19 Out 2019 / 11:00 H.

A violência que causou cenas de caos em Barcelona na noite de sexta-feira provocou, pelo menos, 182 feridos em toda a Catalunha, anunciaram hoje os serviços de socorro.

Só a cidade de Barcelona registou 152 pessoas feridas, indicou a mesma fonte, enquanto os outros manifestantes feridos são de Girona, Tarragona e Lérida.

Um total de 83 pessoas foram detidas em toda a região como resultado da violência, disse fonte do Ministério do interior disse à agência de notícias francesa, AFP.

Esta manhã, o cheiro a plástico queimado invade as ruas do centro de Barcelona, perto da praça Urquinaona, onde os serviços de limpeza tentam limpar os vestígios dos confrontos deixados no dia anterior, como pedras, vidros e cartuchos de balas de borracha, constatou um jornalista da France Presse no local.

Hoje, a auto-estrada AP7 também foi cortada na direcção França-Espanha, perto da fronteira devido a uma demonstração pró-independência, segundo o controlo de tráfego rodoviário catalão.

No centro da cidade, activistas radicais separatistas entraram em confronto com a polícia na noite de sexta-feira, jogando pedras e objectos metálicos, enquanto a polícia respondeu com balas de borracha e gás lacrimogéneo.

Antes de confrontos de sexta-feira começarem, mais de 500.000 pessoas manifestaram-se pacificamente em Barcelona, após um dia marcado por uma greve geral e da convergência de marchas por dezenas de milhares de separatistas nas cinco cidades da Catalunha.
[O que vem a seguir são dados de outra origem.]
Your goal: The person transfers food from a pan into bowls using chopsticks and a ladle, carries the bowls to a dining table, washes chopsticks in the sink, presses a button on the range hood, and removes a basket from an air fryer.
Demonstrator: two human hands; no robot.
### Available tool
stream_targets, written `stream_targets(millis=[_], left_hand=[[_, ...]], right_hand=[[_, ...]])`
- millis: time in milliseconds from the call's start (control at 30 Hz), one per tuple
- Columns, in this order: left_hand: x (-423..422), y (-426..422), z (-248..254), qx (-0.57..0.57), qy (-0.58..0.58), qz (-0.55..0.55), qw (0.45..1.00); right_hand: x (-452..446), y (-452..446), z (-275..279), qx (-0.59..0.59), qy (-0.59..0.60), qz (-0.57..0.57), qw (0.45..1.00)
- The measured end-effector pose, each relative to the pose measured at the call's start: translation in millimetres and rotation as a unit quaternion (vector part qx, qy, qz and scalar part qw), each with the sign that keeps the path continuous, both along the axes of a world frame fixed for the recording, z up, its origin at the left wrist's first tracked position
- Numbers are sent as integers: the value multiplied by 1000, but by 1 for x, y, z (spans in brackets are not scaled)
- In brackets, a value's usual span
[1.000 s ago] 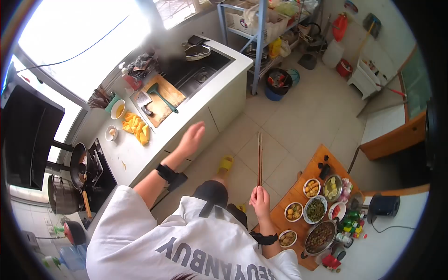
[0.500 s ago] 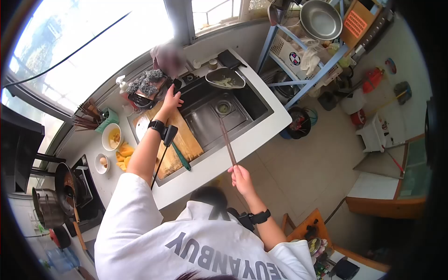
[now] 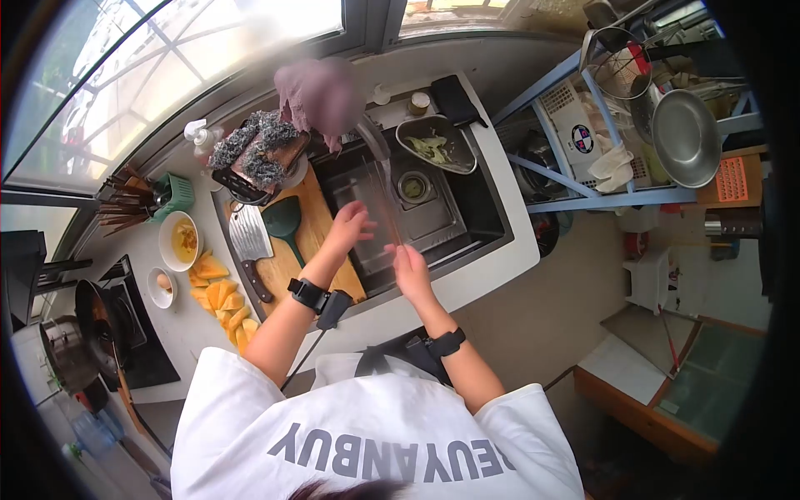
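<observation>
My right hand (image 3: 411, 271) grips the lower end of the brown chopsticks (image 3: 394, 208), which point up over the steel sink (image 3: 433, 218) and look smeared by motion. Beside it on the left, my left hand (image 3: 350, 227) holds nothing, its fingers apart, over the sink's left part. The faucet (image 3: 372, 137) reaches over the sink, under a purple cloth (image 3: 312, 96). Scraps lie in a strainer basket (image 3: 450, 137) at the sink's back right. A cleaver (image 3: 250, 237) and a green spatula (image 3: 283, 221) rest on the wooden board (image 3: 321, 242).
Cut yellow pieces (image 3: 223, 296), a bowl with yellow contents (image 3: 180, 241) and a small bowl with an egg (image 3: 161, 287) stand left of the board. Further left is a stove (image 3: 146, 346) with a wok (image 3: 100, 321). A blue rack (image 3: 600, 200) with pans stands right.
The view has swung to the sink, and the food table has left it. My left hand has come back from the faucet to above the sink; my right hand has brought the chopsticks over it.
</observation>
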State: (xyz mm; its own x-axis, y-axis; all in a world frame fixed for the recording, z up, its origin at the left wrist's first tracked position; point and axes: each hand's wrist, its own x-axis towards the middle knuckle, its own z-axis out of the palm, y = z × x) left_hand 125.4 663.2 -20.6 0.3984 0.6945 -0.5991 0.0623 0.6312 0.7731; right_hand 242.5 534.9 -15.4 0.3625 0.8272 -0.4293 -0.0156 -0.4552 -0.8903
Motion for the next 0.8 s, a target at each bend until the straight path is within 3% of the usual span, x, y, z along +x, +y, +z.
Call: stream_targets(millis=[67,200,267,533,800], left_hand=[[3,-23,0,-123,-127,-54,983],[28,-53,0,-139,-183,-2,973],[41,-59,3,-165,-224,20,960],[77,-72,-2,-148,-234,20,961],[88,-68,1,-139,-237,65,959]], right_hand=[[2,5,-2,10,-5,7,1000],[15,-1,-10,75,-61,10,995],[30,-13,-16,44,-46,24,998],[75,-50,-7,-3,-22,34,999],[78,-40,-9,36,17,31,999]])
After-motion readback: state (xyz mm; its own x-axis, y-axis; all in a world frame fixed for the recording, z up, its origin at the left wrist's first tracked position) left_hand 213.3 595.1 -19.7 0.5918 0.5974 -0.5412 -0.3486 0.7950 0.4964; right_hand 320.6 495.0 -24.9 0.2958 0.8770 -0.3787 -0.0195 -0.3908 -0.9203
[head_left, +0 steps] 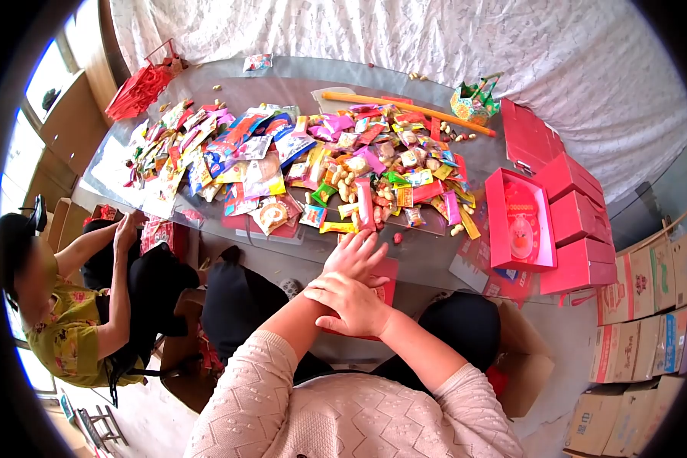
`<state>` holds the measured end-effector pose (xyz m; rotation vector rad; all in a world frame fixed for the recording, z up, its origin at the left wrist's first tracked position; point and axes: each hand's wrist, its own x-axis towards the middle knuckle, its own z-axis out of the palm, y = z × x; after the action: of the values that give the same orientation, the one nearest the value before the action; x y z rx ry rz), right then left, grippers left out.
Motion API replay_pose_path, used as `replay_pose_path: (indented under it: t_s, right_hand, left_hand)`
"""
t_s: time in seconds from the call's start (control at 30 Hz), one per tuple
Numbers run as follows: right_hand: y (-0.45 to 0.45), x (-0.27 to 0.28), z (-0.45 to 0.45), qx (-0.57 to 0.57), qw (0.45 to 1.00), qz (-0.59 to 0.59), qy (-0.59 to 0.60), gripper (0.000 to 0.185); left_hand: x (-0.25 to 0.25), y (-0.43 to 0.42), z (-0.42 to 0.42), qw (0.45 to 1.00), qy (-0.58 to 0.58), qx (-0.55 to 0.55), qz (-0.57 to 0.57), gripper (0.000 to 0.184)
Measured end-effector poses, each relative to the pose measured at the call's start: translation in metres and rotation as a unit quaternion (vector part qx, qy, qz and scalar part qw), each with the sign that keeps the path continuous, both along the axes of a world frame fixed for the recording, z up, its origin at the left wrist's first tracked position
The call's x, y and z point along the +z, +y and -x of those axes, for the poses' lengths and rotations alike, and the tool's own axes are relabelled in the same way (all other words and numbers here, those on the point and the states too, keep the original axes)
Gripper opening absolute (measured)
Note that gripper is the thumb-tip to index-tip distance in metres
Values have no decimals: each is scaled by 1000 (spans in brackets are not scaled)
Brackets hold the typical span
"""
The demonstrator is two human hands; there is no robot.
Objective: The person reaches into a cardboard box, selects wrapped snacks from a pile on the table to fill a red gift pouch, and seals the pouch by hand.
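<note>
My left hand [354, 256] reaches to the near edge of the glass table [313, 266], fingers spread, with nothing in it that I can see. Its fingertips are close to a pink-wrapped stick [365, 200] at the front of a large heap of wrapped sweets [282, 156]. Peanuts in their shells [343, 182] lie in the heap's middle. Across my left wrist lies my right hand [353, 302], its fingers loosely extended and the thumb apart. Under both hands is a red flat item [388, 279], partly covered, whose kind I cannot make out.
On the right, an open red box [495, 221] stands beside stacked red boxes [580, 217]. An orange stick [412, 111] lies behind the heap, near a green bag [473, 103]. A person [76, 305] sits at left. Cardboard cartons [633, 343] are stacked at right.
</note>
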<state>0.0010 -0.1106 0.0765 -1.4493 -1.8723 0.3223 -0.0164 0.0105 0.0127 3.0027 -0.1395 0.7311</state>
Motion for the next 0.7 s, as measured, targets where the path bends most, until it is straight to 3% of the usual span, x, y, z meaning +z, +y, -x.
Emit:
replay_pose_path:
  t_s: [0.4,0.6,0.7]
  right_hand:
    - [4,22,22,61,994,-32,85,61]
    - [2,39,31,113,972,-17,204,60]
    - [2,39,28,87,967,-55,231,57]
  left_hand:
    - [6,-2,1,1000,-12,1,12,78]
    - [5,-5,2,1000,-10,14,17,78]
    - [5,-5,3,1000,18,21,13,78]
Os movimentos de protesto começaram na segunda-feira em toda a Catalunha, depois ser conhecida a sentença contra os principais políticos catalães responsáveis pela tentativa de independência em outubro de 2017.

Os distúrbios de sexta-feira em Barcelona começaram não muito longe do local onde centenas de milhares de pessoas vindas de toda a Catalunha participavam numa grande manifestação convocada pelos sindicatos independentistas, contra a condenação dos políticos envolvidos na tentativa separatista de 2017, cujas penas vão até um máximo de 13 anos de prisão.